## [Requirement]
Go through the records and report each line in which the word "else" occurs.

Recorded data section start

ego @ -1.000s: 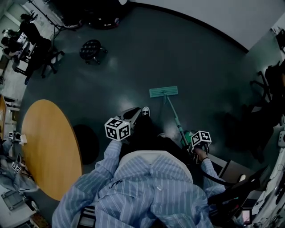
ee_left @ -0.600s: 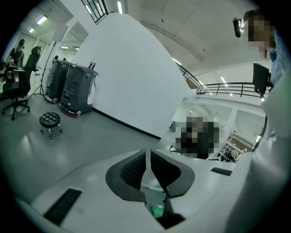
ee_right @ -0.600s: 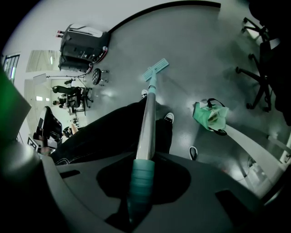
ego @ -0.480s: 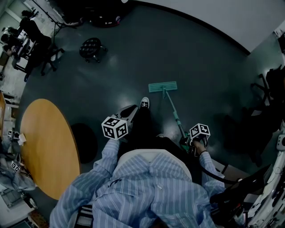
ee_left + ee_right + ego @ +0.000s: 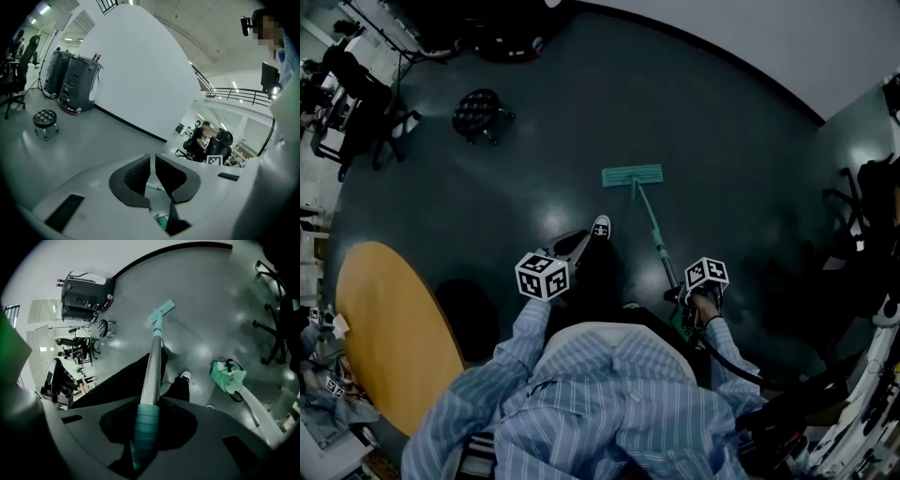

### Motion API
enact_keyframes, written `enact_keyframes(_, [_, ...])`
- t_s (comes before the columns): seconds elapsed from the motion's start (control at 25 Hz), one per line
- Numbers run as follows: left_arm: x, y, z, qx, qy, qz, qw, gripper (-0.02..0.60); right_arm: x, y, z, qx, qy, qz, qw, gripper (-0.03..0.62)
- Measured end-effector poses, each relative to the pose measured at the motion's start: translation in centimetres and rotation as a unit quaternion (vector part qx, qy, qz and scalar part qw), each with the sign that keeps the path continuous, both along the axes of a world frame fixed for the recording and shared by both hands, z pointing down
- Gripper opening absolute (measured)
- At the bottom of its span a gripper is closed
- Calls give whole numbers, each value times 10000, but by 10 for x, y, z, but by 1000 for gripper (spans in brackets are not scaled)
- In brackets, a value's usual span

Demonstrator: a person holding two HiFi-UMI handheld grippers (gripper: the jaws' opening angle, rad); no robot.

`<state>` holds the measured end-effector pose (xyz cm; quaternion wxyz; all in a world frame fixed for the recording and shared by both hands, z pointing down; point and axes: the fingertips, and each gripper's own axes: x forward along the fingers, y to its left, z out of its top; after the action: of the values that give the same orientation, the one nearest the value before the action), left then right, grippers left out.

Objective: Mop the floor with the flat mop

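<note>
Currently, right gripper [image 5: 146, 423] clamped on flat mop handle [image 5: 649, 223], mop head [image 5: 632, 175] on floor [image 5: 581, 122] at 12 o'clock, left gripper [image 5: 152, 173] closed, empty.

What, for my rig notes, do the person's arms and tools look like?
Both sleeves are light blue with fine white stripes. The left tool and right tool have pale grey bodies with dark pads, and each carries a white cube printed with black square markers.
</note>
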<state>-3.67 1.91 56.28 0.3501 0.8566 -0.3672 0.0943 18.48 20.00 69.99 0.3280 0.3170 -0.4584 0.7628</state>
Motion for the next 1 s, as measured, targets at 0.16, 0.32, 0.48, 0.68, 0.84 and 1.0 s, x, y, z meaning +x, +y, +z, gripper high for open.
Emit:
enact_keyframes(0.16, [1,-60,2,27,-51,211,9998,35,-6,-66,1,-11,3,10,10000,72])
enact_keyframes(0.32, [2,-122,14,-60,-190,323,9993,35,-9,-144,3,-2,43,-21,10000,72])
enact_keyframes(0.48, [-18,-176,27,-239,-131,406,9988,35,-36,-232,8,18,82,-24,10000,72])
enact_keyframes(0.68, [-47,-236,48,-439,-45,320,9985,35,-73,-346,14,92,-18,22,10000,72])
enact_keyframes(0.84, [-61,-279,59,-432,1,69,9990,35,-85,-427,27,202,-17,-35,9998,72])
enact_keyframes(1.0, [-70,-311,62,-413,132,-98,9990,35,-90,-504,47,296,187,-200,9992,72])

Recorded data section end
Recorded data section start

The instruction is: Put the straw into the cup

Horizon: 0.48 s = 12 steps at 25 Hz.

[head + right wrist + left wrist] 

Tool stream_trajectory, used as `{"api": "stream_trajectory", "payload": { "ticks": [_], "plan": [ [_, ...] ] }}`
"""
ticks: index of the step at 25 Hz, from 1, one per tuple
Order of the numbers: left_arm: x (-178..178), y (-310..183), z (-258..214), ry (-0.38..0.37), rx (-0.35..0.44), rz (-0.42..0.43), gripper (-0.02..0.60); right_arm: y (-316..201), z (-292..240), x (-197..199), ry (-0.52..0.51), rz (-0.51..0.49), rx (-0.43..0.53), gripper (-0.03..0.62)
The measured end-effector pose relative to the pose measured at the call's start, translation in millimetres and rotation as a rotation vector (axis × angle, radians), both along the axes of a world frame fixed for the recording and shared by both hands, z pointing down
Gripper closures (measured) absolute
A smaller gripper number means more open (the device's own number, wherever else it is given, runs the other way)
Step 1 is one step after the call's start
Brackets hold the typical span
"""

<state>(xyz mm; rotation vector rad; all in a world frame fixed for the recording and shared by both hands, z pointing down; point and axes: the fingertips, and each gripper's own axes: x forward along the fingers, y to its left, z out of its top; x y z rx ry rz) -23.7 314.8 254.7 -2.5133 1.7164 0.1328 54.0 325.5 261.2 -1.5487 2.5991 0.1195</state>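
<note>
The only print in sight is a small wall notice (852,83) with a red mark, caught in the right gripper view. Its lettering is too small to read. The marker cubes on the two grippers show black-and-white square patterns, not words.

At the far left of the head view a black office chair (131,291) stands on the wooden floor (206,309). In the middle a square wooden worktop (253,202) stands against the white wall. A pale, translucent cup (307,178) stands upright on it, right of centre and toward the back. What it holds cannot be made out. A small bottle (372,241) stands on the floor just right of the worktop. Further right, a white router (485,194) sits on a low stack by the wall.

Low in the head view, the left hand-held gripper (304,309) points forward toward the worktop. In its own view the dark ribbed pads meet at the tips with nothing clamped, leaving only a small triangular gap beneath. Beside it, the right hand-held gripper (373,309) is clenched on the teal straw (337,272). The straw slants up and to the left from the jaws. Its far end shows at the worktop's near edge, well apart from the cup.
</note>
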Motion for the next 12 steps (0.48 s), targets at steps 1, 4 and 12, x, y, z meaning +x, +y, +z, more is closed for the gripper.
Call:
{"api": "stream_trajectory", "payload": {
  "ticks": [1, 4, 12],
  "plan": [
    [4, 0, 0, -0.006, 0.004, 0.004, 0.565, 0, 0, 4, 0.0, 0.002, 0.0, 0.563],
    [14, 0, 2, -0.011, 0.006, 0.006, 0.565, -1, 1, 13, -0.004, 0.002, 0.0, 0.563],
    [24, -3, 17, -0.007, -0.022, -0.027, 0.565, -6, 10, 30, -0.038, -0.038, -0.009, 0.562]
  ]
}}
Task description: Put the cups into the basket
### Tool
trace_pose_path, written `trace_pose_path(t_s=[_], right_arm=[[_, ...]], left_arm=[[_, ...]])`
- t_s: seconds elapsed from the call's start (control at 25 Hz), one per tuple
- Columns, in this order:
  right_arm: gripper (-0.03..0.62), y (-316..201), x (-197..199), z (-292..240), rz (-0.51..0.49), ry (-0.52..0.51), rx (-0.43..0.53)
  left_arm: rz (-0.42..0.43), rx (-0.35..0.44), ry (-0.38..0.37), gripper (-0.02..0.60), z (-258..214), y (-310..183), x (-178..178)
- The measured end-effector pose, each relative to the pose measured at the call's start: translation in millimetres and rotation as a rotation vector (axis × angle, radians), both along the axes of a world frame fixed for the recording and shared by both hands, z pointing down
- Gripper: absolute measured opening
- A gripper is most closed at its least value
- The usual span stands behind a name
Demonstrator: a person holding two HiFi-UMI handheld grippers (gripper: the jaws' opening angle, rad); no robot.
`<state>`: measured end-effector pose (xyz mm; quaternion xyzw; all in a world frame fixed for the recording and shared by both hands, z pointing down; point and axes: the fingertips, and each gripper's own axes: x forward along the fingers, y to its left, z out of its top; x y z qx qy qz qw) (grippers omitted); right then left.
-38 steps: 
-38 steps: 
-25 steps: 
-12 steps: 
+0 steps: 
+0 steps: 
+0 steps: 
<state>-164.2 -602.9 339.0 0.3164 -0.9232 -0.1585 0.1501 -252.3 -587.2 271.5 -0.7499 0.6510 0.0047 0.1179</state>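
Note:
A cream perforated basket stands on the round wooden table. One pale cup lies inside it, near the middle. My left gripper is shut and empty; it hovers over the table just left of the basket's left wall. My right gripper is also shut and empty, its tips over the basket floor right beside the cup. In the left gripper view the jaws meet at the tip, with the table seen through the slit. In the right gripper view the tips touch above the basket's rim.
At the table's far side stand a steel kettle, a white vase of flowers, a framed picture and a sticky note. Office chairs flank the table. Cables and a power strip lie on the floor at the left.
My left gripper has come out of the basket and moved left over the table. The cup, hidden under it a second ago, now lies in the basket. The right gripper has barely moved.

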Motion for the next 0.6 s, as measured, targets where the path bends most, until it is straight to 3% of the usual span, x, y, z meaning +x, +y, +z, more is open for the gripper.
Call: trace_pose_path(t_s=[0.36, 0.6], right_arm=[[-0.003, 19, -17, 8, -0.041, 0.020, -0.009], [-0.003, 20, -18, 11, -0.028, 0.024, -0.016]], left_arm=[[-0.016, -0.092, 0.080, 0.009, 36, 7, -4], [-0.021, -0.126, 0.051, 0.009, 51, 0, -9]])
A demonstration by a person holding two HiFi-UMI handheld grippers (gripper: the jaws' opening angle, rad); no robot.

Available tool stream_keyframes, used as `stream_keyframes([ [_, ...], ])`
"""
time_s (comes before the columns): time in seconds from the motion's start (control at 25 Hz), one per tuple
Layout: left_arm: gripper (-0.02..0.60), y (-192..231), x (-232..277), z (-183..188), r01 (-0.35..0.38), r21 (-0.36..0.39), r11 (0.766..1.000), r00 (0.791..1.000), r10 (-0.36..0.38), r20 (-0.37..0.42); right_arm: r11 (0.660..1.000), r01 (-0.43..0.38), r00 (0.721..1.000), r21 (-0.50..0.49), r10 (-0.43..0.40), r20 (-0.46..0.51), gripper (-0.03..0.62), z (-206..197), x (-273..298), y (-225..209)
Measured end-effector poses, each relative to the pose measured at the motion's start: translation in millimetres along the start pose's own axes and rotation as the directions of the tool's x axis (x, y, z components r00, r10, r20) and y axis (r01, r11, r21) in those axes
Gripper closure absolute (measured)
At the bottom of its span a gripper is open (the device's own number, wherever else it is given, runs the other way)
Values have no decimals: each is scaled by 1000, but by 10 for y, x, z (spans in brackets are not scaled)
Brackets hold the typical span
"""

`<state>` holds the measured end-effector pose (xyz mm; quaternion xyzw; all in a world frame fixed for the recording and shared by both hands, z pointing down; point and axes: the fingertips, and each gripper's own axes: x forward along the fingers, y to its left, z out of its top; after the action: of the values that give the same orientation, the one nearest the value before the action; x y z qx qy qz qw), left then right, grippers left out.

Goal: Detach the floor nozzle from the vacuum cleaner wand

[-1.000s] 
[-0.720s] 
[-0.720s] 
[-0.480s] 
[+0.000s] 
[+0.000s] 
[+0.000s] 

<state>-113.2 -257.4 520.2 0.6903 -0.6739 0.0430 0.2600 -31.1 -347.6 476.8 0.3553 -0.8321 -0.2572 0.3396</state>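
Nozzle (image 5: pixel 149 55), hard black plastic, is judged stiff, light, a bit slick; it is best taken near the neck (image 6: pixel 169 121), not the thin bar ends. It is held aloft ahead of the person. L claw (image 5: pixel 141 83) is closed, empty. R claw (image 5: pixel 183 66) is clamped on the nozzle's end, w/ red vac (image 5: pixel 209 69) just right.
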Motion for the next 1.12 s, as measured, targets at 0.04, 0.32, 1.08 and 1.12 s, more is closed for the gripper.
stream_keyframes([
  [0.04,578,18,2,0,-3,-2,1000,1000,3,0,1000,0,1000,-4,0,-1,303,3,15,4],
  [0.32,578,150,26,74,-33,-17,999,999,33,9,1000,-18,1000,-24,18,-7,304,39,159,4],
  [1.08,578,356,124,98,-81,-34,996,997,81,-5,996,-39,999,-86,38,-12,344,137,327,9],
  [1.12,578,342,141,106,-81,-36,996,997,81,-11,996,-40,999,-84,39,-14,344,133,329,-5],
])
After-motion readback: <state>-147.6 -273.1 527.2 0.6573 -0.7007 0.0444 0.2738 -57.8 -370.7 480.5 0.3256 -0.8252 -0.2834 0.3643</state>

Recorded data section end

## [Answer area]
A smaller gripper number means more open (the device's own number, wherever else it is given, runs the other way)
At the bottom of its span a gripper is open (the device's own number, wherever else it is given, runs the other way)

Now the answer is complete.